Data below
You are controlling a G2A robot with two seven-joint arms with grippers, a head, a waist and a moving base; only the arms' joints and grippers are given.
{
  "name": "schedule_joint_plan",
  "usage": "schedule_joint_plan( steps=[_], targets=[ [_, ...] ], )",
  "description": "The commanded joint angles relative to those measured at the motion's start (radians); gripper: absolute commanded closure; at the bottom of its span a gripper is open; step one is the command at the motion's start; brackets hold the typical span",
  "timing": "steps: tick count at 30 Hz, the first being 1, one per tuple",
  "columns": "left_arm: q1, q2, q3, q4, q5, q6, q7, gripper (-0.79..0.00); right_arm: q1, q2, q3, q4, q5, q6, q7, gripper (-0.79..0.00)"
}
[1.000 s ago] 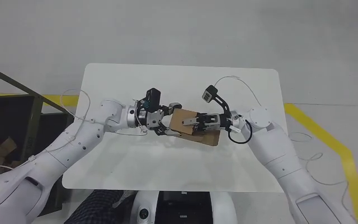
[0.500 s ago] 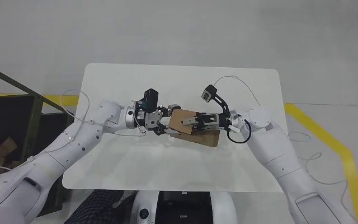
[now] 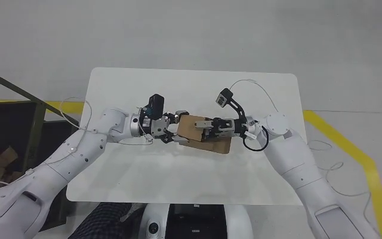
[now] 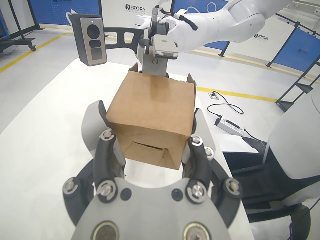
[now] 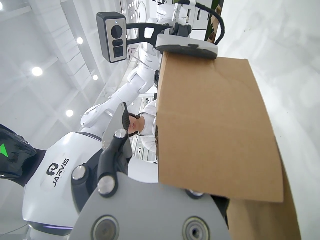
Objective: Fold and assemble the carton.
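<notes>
The brown carton (image 3: 218,145) is held above the middle of the white table, its closed end toward my left arm. My left gripper (image 3: 174,122) grips that end, one finger (image 4: 101,116) pressed on each side wall of the carton (image 4: 155,106). My right gripper (image 3: 206,127) is at the carton's far, open end (image 4: 155,66), lying over the top panel. In the right wrist view one finger (image 5: 123,119) stands apart from the carton (image 5: 210,126); the other is hidden behind the panel. The left gripper (image 5: 186,49) presses against the carton's far end.
The white table (image 3: 119,173) has free room all around the arms. A dark bin (image 3: 18,137) with cardboard stands off the table's left side. A power adapter with cable (image 4: 228,123) lies on the floor beyond the table.
My left wrist has turned and drawn slightly left, and the carton has shifted a little with it. The right gripper has slid further along the carton's top.
</notes>
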Motion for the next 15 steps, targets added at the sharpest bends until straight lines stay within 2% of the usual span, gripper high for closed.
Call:
schedule_joint_plan(
  steps=[1,7,10,11,12,13,15],
  targets=[
    [0.007,0.002,-0.012,0.003,0.002,0.000,0.006,-0.388,-0.001,0.002,0.008,0.000,-0.001,0.001,-0.001,-0.363],
    [0.029,0.009,-0.050,0.014,0.015,0.000,0.017,-0.394,-0.010,0.015,0.046,-0.022,-0.028,0.014,-0.010,-0.326],
    [0.042,0.012,-0.074,0.019,0.025,0.000,0.021,-0.391,-0.022,0.026,0.078,-0.045,-0.057,0.026,-0.025,-0.262],
    [0.047,0.014,-0.082,0.020,0.028,0.000,0.022,-0.391,-0.026,0.031,0.090,-0.053,-0.069,0.033,-0.031,-0.194],
    [0.051,0.015,-0.090,0.021,0.032,0.000,0.022,-0.391,-0.031,0.035,0.103,-0.061,-0.083,0.042,-0.038,-0.046],
    [0.056,0.016,-0.098,0.021,0.032,0.000,0.025,-0.391,-0.036,0.040,0.115,-0.071,-0.101,0.051,-0.047,0.000],
    [0.064,0.018,-0.115,0.021,0.037,0.000,0.026,-0.391,-0.047,0.050,0.136,-0.102,-0.147,0.072,-0.061,0.000]
  ],
)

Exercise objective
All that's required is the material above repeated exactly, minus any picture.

Exercise output
You are controlling a G2A robot with two seven-joint arms with grippers, a head, a waist and a moving base; only the arms' joints and grippers are given.
{
  "name": "schedule_joint_plan",
  "usage": "schedule_joint_plan( steps=[_], targets=[ [_, ...] ], )",
  "description": "The commanded joint angles relative to those measured at the motion's start (radians); gripper: absolute commanded closure; at the bottom of its span a gripper is open; step one is the command at the motion's start; brackets hold the typical span",
  "timing": "steps: tick count at 30 Hz, the first being 1, one per tuple",
  "columns": "left_arm: q1, q2, q3, q4, q5, q6, q7, gripper (-0.79..0.00); right_arm: q1, q2, q3, q4, q5, q6, q7, gripper (-0.79..0.00)"
}
[1.000 s ago] 
[0.500 s ago] 
[now] 
[now] 
[now] 
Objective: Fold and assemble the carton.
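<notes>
The brown carton (image 3: 218,145) is held above the middle of the white table, its closed end toward my left arm. My left gripper (image 3: 174,122) grips that end, one finger (image 4: 101,116) pressed on each side wall of the carton (image 4: 155,106). My right gripper (image 3: 206,127) is at the carton's far, open end (image 4: 155,66), lying over the top panel. In the right wrist view one finger (image 5: 123,119) stands apart from the carton (image 5: 210,126); the other is hidden behind the panel. The left gripper (image 5: 186,49) presses against the carton's far end.
The white table (image 3: 119,173) has free room all around the arms. A dark bin (image 3: 18,137) with cardboard stands off the table's left side. A power adapter with cable (image 4: 228,123) lies on the floor beyond the table.
My left wrist has turned and drawn slightly left, and the carton has shifted a little with it. The right gripper has slid further along the carton's top.
</notes>
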Motion for the next 15 steps, targets added at the sharpest bends until straight lines stay within 2% of the usual span, gripper high for closed.
Call:
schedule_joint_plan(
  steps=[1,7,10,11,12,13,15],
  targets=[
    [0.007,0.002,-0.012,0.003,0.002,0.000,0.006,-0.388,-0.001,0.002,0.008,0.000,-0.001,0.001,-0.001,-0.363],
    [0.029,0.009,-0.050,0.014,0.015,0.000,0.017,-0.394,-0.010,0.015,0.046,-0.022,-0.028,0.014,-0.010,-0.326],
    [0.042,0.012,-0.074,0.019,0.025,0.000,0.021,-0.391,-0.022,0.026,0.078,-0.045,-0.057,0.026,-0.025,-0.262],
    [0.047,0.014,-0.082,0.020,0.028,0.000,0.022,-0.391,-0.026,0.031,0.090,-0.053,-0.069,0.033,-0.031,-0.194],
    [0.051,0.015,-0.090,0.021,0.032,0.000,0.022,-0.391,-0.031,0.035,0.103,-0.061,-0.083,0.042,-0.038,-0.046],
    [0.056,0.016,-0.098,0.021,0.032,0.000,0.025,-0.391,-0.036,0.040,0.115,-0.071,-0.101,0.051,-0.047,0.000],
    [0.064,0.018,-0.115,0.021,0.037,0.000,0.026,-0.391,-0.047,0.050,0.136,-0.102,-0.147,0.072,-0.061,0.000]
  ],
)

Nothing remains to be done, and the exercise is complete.